El combate de la corrupción requiere acciones agresivas independientes de intereses políticos.
“Su cinismo es la forma de su honestidad.” Emil Cioran.
La palabra cínico viene del griego kyon que significa perro. Este significado puede acomodarse muy bien a los corruptos, especialmente a los políticos, que viven de la corrupción y, en lenguaje coloquial, son muy perros para apropiarse de los dineros públicos a través de las coimas, el soborno, la misma extorsión e infinidad de trampas y triquiñuelas, con las que se adueñan de una buena parte del erario el que debiera destinarse principalmente a programas de inversión social.
Estos funestos personajes públicos cínicamente posan de honestos y muy honorables, como si nada hubiera pasado. Los recientes escándalos y lo que se ha descubierto de la penetración de dineros de Odebrecht, en las campañas presidenciales y comprando el favorecimiento en las licitaciones de obras públicas, así como el descalabro y despilfarro en Reficar, desnudan la rampante corrupción que domina en Colombia –que según el contralor Edgardo Maya, puede llegar a $50 billones al año- sin que se le haya podido poner freno.
El cínico obra sobre unas bases que él considera verdaderas pero siempre oculta sus móviles al exterior. El cinismo consiste en hacer explícitos los objetivos, pero no los intereses que lo guían, lo cual se hace solo en privado. El ámbito del cinismo es, entonces, la esfera privada donde se expresa, siempre poniéndose a salvo del oyente no involucrado, pues esto no se le permite oírlo al resto. Este modo de obrar, dice el connotado filósofo alemán Peter Sloterdijk, es propio de las élites políticas y de aquellos que están asentados en el poder. Una lúcida descripción de nuestros siniestros personajes de la corrupción en el país.

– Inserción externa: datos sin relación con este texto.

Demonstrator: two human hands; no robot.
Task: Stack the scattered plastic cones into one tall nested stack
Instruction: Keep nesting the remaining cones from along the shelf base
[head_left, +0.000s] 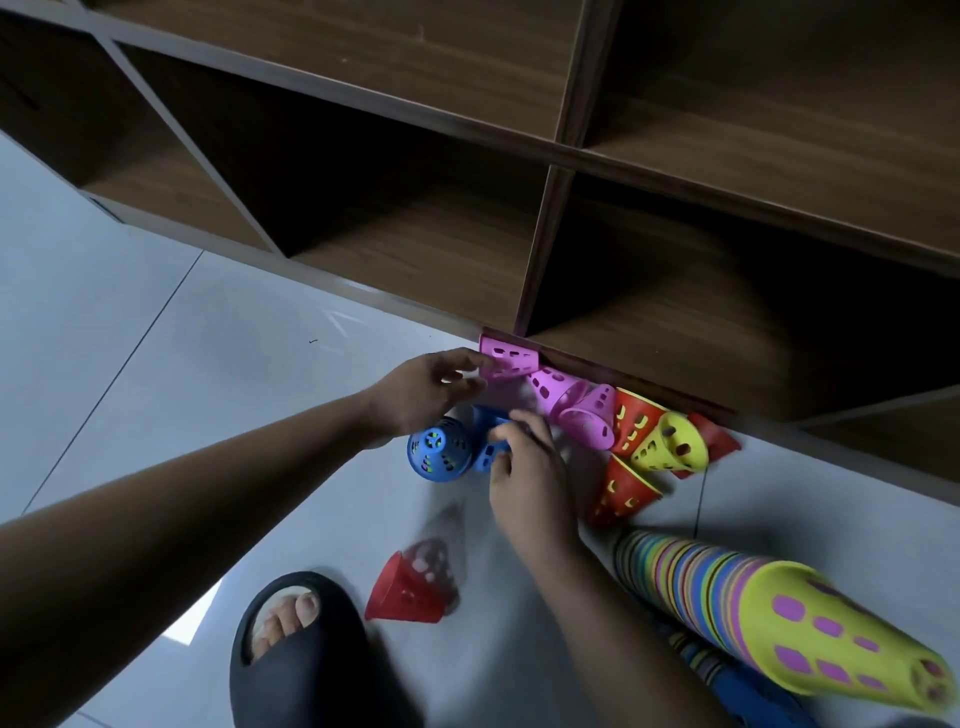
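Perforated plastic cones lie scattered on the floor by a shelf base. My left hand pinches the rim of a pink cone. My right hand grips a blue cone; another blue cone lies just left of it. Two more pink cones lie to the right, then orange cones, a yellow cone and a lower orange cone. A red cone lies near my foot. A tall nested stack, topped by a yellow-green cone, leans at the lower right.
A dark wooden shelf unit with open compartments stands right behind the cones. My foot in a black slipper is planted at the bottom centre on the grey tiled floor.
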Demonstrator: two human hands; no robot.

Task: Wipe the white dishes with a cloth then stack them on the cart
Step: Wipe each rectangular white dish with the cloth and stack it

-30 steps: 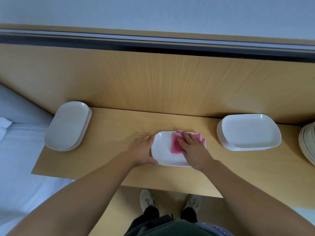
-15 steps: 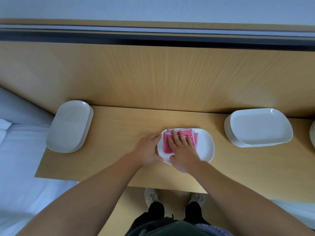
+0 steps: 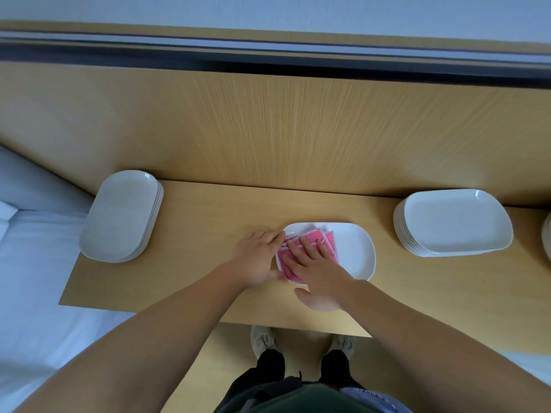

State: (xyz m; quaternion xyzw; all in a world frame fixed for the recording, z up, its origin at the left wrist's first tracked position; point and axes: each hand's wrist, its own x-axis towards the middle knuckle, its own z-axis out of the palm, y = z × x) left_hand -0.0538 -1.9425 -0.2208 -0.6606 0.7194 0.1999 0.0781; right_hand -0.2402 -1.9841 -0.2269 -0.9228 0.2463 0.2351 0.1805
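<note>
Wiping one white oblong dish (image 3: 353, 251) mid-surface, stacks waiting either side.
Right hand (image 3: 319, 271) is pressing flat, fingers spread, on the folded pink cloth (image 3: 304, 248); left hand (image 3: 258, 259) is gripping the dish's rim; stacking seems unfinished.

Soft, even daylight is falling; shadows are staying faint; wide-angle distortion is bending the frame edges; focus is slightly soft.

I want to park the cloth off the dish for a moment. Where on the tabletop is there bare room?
Bare wood lies between the left stack and the left hand, and between the dish and the right stack. The near edge right of the right hand is free too. The middle is crowded: both hands and the cloth cover the dish.
</note>
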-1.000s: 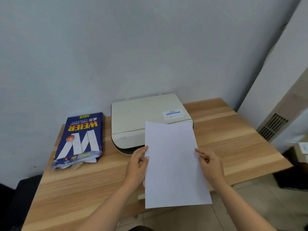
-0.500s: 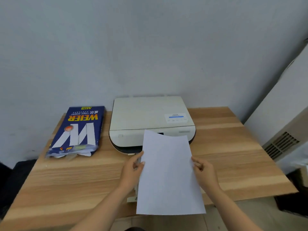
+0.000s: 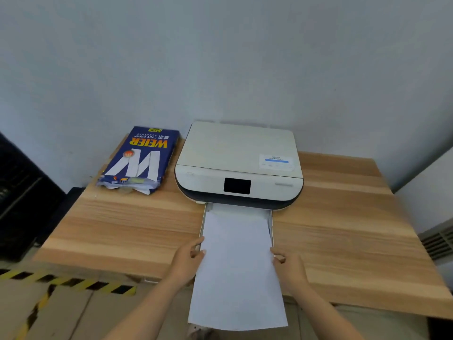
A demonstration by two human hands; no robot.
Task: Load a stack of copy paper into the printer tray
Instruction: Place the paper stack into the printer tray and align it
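White paper stack (image 3: 237,268) being gripped at both long edges by left hand (image 3: 187,260) and right hand (image 3: 289,268), far end being rested over the pulled-out printer tray (image 3: 202,225), printer (image 3: 239,165) behind.

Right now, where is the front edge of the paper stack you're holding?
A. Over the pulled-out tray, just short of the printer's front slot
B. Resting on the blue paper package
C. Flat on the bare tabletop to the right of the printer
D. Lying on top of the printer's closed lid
A: the paper stack, held by the left hand and the right hand, has its far edge over the open tray below the printer front.
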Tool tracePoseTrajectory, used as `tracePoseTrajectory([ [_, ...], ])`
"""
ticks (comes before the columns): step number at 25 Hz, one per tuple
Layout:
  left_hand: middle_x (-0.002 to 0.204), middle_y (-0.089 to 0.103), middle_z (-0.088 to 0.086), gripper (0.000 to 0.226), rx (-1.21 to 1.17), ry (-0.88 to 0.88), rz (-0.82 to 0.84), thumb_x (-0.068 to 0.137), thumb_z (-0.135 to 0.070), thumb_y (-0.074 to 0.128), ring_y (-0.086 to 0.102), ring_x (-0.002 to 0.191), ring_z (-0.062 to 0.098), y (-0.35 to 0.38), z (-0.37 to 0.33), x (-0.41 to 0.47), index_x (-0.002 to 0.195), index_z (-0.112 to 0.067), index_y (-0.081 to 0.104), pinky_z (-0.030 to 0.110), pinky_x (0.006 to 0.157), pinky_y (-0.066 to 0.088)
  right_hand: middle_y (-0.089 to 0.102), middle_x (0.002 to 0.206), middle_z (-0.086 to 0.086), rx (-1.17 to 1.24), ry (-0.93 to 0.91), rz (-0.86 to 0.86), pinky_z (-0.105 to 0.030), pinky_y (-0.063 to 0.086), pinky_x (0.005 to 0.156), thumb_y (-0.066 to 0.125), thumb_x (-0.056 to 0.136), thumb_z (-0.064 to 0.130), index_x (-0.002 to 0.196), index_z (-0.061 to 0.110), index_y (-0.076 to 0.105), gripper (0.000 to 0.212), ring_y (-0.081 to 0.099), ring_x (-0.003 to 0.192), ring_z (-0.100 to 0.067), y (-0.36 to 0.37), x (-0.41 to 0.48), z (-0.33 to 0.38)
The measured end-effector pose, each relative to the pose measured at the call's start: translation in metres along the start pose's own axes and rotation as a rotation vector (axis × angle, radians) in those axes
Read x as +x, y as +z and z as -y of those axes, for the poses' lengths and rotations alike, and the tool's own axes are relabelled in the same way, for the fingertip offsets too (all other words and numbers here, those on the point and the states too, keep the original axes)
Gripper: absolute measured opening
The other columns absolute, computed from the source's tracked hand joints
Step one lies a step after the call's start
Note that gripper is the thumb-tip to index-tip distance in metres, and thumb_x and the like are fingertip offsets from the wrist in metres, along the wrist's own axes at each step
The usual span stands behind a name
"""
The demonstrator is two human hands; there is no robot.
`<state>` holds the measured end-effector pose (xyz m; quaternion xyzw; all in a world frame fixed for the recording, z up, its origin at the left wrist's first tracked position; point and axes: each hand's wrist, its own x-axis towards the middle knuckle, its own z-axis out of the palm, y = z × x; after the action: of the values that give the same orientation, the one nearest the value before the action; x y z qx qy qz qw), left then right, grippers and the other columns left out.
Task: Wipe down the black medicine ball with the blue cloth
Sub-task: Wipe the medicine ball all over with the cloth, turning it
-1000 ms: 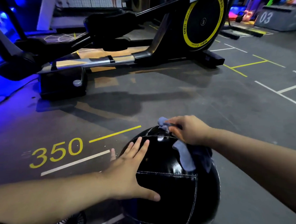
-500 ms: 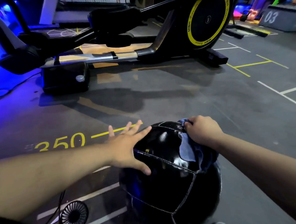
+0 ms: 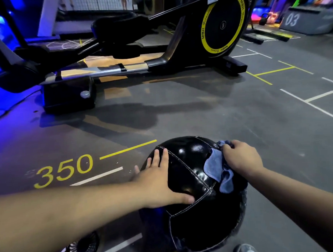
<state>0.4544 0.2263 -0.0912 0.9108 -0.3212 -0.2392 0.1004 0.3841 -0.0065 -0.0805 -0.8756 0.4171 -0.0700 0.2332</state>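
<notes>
A glossy black medicine ball (image 3: 193, 217) with white stitched seams rests on the grey gym floor, low in the middle of the view. My left hand (image 3: 161, 182) lies flat on its upper left side, fingers spread, thumb pressed near a seam. My right hand (image 3: 240, 158) is closed on a bunched blue cloth (image 3: 217, 168) and presses it against the ball's upper right side. Part of the cloth hangs down below that hand.
A black exercise machine (image 3: 158, 55) with a yellow-ringed flywheel stands across the floor beyond the ball. A small black fan (image 3: 81, 249) hangs at the bottom left. The yellow floor number 350 (image 3: 63, 169) lies left of the ball. A grey box marked 03 (image 3: 310, 22) sits far right.
My right hand has dragged the cloth from the ball's top over to its upper right side. My left hand has shifted toward the ball's left side, and the seams have turned.
</notes>
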Motion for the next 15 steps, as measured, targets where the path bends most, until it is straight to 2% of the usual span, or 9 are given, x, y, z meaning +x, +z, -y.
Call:
tracePoseTrajectory([
  [1,0.163,-0.011,0.002,0.154,-0.018,0.024,-0.033,0.044,-0.088,0.066,0.003,0.151,0.023,-0.001,0.006,0.004,0.149,-0.024,-0.026,0.051,0.12,0.011,0.068,0.099,-0.008,0.037,-0.002,-0.006,-0.03,0.037,0.076,0.046,0.094,0.036,0.107,0.022,0.067,0.028,0.056,0.094,-0.03,0.001,-0.001,-0.001],
  [3,0.163,0.014,-0.001,0.154,-0.195,0.097,-0.034,0.039,-0.08,0.077,0.022,0.147,0.018,-0.012,0.027,0.012,0.153,-0.028,-0.013,0.037,0.117,0.027,0.065,0.092,-0.002,0.141,-0.01,-0.048,-0.029,0.036,0.075,0.051,0.091,0.034,0.106,0.023,0.066,0.024,0.059,0.097,-0.028,0.003,0.002,-0.002],
  [5,0.161,0.017,-0.008,0.151,-0.446,0.184,0.027,0.037,-0.066,0.089,0.025,0.144,0.003,-0.025,0.052,0.018,0.154,-0.032,-0.001,0.024,0.115,0.028,0.067,0.105,-0.004,0.27,0.016,-0.102,-0.027,0.036,0.079,0.06,0.087,0.031,0.115,0.019,0.062,0.031,0.06,0.107,-0.027,0.003,0.006,-0.004],
  [6,0.16,0.012,-0.013,0.148,-0.467,0.198,0.05,0.04,-0.058,0.092,0.021,0.143,-0.001,-0.028,0.062,0.021,0.154,-0.032,0.001,0.02,0.114,0.025,0.067,0.113,-0.005,0.32,0.023,-0.126,-0.027,0.037,0.082,0.064,0.085,0.03,0.121,0.017,0.059,0.039,0.06,0.111,-0.026,0.002,0.008,-0.004],
  [8,0.16,0.006,-0.014,0.146,-0.286,0.139,0.05,0.042,-0.065,0.087,0.015,0.145,0.002,-0.024,0.076,0.027,0.154,-0.031,0.0,0.024,0.118,0.02,0.066,0.118,-0.002,0.348,-0.027,-0.186,-0.026,0.039,0.086,0.069,0.081,0.027,0.123,0.016,0.058,0.044,0.06,0.113,-0.022,0.003,0.011,0.001],
  [11,0.161,0.016,-0.012,0.152,-0.239,0.096,0.025,0.031,-0.084,0.074,0.019,0.147,0.009,-0.01,0.078,0.033,0.154,-0.031,0.002,0.029,0.118,0.023,0.072,0.093,0.008,0.31,-0.208,-0.2,-0.021,0.041,0.079,0.069,0.078,0.024,0.102,0.024,0.072,0.024,0.067,0.096,-0.014,0.002,0.006,0.022],
  [13,0.159,0.019,-0.014,0.149,-0.298,0.101,-0.005,0.035,-0.076,0.08,0.021,0.146,0.008,-0.007,0.071,0.036,0.155,-0.031,0.005,0.023,0.116,0.023,0.075,0.086,0.004,0.234,-0.358,-0.19,-0.022,0.045,0.075,0.07,0.077,0.021,0.095,0.022,0.075,0.019,0.069,0.087,-0.014,0.005,0.001,0.039],
  [15,0.154,0.029,-0.018,0.138,-0.324,0.142,-0.043,0.042,-0.064,0.087,0.028,0.143,0.008,-0.006,0.061,0.04,0.154,-0.03,0.014,0.018,0.111,0.026,0.075,0.084,-0.006,0.147,-0.58,-0.137,-0.031,0.051,0.075,0.068,0.077,0.024,0.09,0.014,0.074,0.018,0.07,0.083,-0.023,0.012,-0.006,0.06],
])
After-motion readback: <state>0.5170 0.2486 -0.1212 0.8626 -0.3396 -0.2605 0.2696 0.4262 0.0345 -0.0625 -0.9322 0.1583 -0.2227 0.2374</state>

En el informe de Transparencia Internacional con el Índice de percepción de la corrupción del 2016, se dice que en los países latinoamericanos con mayor de corrupción, este índice está relacionado con temas de soborno y extorsión, en casos como Petrobras y Odebrecht. “Este tipo de corrupción a gran escala sistémica viola los derechos humanos, impide el desarrollo sostenible y es el combustible para la exclusión social”, señala esta reconocida ONG. En este índice de percepción de la corrupción del 2016, Colombia ocupa el lugar 90 entre 176 países evaluados. En una escala de 0 (limpio de corrupción) a 100 (muy corrupto) nuestro país tiene un puntaje de 37, cuando la media es 43. Estamos por debajo de la media de los países.
En América el puntaje promedio es de 44, aquí seguimos estando por debajo. Los países de más alto puntaje, con menos precepción de corrupción, tienden a tener mayores grados de libertad de prensa, el acceso a la información sobre el gasto público, las normas más fuertes de la integridad de los funcionarios públicos y los sistemas judiciales independientes. Aquí no llegamos a cumplir estas condiciones, mucho menos cuando en el estudio de Transparencia por Colombia y el índice de transparencia de entidades públicas, el Senado y la Cámara de Representantes ocupan los dos últimos lugares.
Ahora en el país vive un contexto social de no más a la corrupción, el cual demanda “acciones más agresivas, corajudas e independientes de intereses políticos para combatirla.” Subrayo la ‘independencia de intereses políticos’, pues esta última afirmación de Transparencia Internacional, cuestiona directamente la proyectada marcha anticorrupción del 1 de abril que, con cierto grado de cinismo, lo que tiene es un clarísimo interés político.
CODA. Por fortuna, la Asamblea de Antioquia recapacitó y anuló la resolución de condecorar y declarar hijo adoptivo de Antioquia al exprocurador Alejandro Ordoñez. Nos escapamos de estar reviviendo y reeditando ese poema que Ugo Foscolo hizo cuando Napoleón condecoró a Vicente Monti, político corrupto. Esto dice: “En los tiempos de bárbaras naciones colgaban de una cruz a los ladrones; más hoy, en pleno siglo de las luces, del pecho del ladrón cuelgan las cruces.”